Şu an durduğu sahilde bir kız arkadaşıyla yürümeyi, sabahları koşmayı, isteklerini düzgün cümlelerle anlatabilmeyi, kendi başına yemek yemeyi, iyi bir eğitim görmeyi, sevgilerini sözcüklere dökmeyi istiyordu en fazla…
Keşke ona dokunduğumda, hayatındaki bazı şeyleri değiştirebilseydim, yardım edebilseydim, dileklerini yerine getirebilseydim. Avucuna bıraktığım madeni paraların soğuğuna rağmen, ondaki sıcaklığı fazlasıyla hissettim.
Ütopik; hayatımızda “olmasa da olur” diyebileceğimiz türden hayalleri yoktu. Bir çoğumuzun sahip olduğu fakat farkında bile olamadığımız değerlerdi tek isteği…
Elinde tuttuğu selpakların her bir katında bir umut vardı. Ben de ondan bu sabah bir umut aldım; yaşama dair, hayata dair…mentollü bir umut
O an keşke biraz daha fazla para ödeseydim diye geçirdim aklımdan, çünkü bana bir paket selpaktan çok daha fazlasını vermişti. Ama biçtiği bir değer vardı umutlar için belki de değerinden fazlasını almayacak kadar da erdemliydi.

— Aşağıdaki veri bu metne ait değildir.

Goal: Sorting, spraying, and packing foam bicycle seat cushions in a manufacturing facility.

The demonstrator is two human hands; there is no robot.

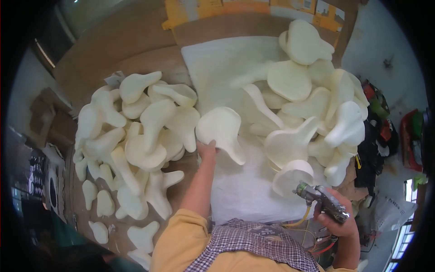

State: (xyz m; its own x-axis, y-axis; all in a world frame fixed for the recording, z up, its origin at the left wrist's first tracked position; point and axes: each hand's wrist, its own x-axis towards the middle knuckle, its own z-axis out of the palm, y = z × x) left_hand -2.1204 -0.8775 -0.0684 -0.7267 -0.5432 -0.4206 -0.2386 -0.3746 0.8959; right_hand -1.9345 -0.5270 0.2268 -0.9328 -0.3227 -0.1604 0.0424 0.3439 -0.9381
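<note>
My left hand (207, 149) grips the edge of a cream saddle-shaped foam pad (219, 126), its wide end toward the far side and its narrow nose pointing near right. The pad is over a white sheet (231, 190). In my right hand (340, 215) is a metal spray gun (324, 201), its nozzle pointing left; whether the trigger is pressed I cannot tell. A yellow hose hangs below the gun's front. Just beyond the nozzle lies another foam pad (293, 177), at the near edge of the right-hand pile.
A heap of foam pads (147, 149) covers brown cardboard (176, 195) on the left, with several loose ones nearer me. More pads (312, 99) are piled on the right. A red bin (410, 140) and dark cloth (367, 163) are at far right.
</note>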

Yüreğim burkuldu, gözlerim doldu… bir kez daha hatırladım ne kadar kıymet bilmez olduğumuzu, sevgi sözcüklerini söyleyebilme yeteneğimiz olduğu halde neden bu kadar zorlandığımızı, zamanı sınırsızca boşa geçirdiğimizi, sevgilerimizi ertelediğimizi ve bir kez daha sordum kendime sevdiğine sımsıkı sarılmanın
Ve “ Seni seviyorum” demenin neden bu kadar zor geldiğini.
Çünkü, insan hiç bilemiyor neler olacağını..Yarını, bugünü, bir dakika öncesini, şimdiyi..Herşeye hazırlıklı olmalı..En kötüsüne de en iyisine de..Çok zor..Daha zorları da vardır mutlaka… Bütün umutlar sendeyken hiç birşey yapamamak..Yok olan hayatlar,tükenen insan yaşamları..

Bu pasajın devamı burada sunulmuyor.